I am interested in the growth of reading between first grade and middle school. Unfortunately, the measure changes its metric reflecting the age or school year specific range of the reading level. Would it be appropriate to standardize each score at each time point (eg., z-transformation) or are there better ways of dealing with that problem.
Dear Linda and/or Bengt, I am estimating a linear growth curve model over 4 time periods tracking development by age in middle-aged and older adults. Some data are missing by design (over the age of 76 people are skipped out of the survey) and some data are missing unintentionally (death, refusal, etc.). Using MCOHORT to rearrange the data causes deletion of cases to be listwise resulting in no valid cases (since all subjects will be missing data for years post-76). The COPATTERN option however seems to use a cohort-specific listwise deletion. Consequently, I lose quite a few cases that have some data, though not all possible data for their cohort. Does MPLUS allow me to construct a full information file with multiple cohorts? I am currently working with Version 2. Would V3 better handle the type of design I want?
bmuthen posted on Monday, August 08, 2005 - 2:23 pm
I would suggest using a multiple-group approach to handle the multiple-cohort structure. This way, you would use all available cases.
Heather See posted on Wednesday, April 16, 2008 - 10:57 am
I'm conducting a latent growth model looking at development from preschool through first grade. In my dataset, three-year-olds and four-year-olds were sampled separately (with threes being in preschool for 2 years, fours for one year). Thus, for the threes I have 5 waves of data and for the fours, I have 4 waves of data. If I do a two-group model, can I have uneven numbers of waves of data? Or is it better to drop the last wave for the threes, and have 4 waves of data for all cases? Or, combine data and add a covariate for cohort/number of years in preschool?
In multiple group analysis, both groups are required to have the same number of observed variables so you would have to drop one variable to do this. I would suggest first analyzing each group separately to see if the same shape growth model fits for each group. If so, you could consider stringing the data out by age using DATA COHORT and use cohort as a covariate.
I am exploring a dataset which observes repetitive behaviours in children at 14 months, 24 months and 72 months (6 years)of age.

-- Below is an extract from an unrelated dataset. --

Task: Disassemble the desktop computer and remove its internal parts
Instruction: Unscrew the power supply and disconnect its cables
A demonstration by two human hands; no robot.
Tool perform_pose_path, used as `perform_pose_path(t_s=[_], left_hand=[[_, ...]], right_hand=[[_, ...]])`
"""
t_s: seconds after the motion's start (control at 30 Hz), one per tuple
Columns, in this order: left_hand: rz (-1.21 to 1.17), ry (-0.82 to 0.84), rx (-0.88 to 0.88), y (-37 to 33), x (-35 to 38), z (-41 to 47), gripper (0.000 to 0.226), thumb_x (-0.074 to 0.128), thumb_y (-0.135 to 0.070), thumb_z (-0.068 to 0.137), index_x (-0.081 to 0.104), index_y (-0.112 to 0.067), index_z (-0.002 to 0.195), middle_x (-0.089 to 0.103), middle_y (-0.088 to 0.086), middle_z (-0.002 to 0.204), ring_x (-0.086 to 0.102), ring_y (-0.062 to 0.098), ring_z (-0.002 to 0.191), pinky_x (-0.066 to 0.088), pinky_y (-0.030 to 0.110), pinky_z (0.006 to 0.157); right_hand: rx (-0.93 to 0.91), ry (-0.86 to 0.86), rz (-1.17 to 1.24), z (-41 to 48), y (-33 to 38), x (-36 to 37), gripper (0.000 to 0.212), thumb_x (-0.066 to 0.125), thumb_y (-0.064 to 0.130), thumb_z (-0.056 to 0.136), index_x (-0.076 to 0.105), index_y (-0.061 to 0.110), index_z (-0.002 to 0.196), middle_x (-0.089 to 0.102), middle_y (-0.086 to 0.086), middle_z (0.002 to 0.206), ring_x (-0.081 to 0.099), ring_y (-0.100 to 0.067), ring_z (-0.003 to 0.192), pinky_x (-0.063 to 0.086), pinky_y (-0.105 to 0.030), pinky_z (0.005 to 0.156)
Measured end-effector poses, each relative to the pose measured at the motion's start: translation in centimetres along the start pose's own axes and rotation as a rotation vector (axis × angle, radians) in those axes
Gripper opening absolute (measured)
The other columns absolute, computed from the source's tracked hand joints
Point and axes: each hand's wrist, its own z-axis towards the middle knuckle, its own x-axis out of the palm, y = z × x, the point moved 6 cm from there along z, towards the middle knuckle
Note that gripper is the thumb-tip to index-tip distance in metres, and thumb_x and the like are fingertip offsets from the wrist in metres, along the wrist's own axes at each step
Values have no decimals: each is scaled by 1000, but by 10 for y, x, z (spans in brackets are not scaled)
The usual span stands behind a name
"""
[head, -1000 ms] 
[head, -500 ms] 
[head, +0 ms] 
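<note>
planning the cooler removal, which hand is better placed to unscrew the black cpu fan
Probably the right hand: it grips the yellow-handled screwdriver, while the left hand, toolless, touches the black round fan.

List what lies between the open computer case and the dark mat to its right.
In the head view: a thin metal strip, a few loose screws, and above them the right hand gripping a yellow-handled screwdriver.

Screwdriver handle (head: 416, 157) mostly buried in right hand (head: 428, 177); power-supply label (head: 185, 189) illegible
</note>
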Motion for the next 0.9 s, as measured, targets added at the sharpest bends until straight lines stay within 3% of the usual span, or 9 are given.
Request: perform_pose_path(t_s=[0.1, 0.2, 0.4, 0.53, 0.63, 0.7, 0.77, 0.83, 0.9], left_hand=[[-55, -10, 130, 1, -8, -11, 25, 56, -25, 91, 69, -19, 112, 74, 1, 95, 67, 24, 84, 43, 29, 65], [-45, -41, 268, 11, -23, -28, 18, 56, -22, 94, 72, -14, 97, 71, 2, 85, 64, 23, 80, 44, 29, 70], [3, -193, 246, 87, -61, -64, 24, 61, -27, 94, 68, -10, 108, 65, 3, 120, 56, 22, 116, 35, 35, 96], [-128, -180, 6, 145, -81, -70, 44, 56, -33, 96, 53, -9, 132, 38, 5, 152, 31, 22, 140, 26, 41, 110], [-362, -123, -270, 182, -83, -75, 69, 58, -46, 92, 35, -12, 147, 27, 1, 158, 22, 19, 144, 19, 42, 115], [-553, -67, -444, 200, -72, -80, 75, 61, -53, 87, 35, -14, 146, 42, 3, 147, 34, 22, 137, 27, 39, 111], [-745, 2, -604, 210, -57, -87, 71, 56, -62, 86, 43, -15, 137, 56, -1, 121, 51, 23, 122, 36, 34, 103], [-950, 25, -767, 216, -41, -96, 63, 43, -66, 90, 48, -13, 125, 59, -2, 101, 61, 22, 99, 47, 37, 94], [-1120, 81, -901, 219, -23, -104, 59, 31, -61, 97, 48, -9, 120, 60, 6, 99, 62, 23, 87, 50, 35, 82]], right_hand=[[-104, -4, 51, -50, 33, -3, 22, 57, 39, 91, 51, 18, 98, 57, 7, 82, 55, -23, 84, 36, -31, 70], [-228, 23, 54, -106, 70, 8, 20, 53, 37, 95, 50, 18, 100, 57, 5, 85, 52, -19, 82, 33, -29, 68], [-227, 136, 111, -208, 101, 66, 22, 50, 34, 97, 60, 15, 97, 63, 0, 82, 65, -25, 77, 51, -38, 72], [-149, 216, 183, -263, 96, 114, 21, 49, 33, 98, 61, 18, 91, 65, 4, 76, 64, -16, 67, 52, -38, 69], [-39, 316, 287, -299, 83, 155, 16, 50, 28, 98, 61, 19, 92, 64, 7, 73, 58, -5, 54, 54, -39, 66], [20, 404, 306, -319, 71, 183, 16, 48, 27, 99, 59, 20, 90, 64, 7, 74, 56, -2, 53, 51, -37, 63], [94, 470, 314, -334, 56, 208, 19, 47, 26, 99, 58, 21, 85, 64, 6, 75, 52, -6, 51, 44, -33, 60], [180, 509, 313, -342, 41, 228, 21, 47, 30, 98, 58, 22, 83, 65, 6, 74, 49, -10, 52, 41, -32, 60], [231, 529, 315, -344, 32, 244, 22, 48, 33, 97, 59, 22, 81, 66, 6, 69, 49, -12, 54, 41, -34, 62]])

I also use gender and SDQ total score at 72 months (overall emotional and behavioral difficulties) as time invariant predictors. Although model seems to fit well(CFI=0.97, TLI=.98 RMSEA=0.05)I get the message: "WARNING: THE RESIDUAL COVARIANCE MATRIX (THETA) IS NOT POSITIVE DEFINITE. THIS COULD INDICATE A NEGATIVE VARIANCE/RESIDUAL VARIANCE FOR AN OBSERVED VARIABLE... PROBLEM INVOLVING VARIABLE REPS72W5[observation at last timepoint]."
Despite this the results make sense, except there is no R squared for the repetitive behaviour rating at the last timepoint. Is this a problem resulting in t2 being so distal from t0 and t1, issues relating to having only 3 timepoints or something else? Can it be solved by constraining the model in some way? Your advice would be much appreciated.
It sounds like you have a negative residual variance at the last time point. This makes the results inadmissible. You can try holding the residual variances equal across time. This is what is done in most multilevel programs.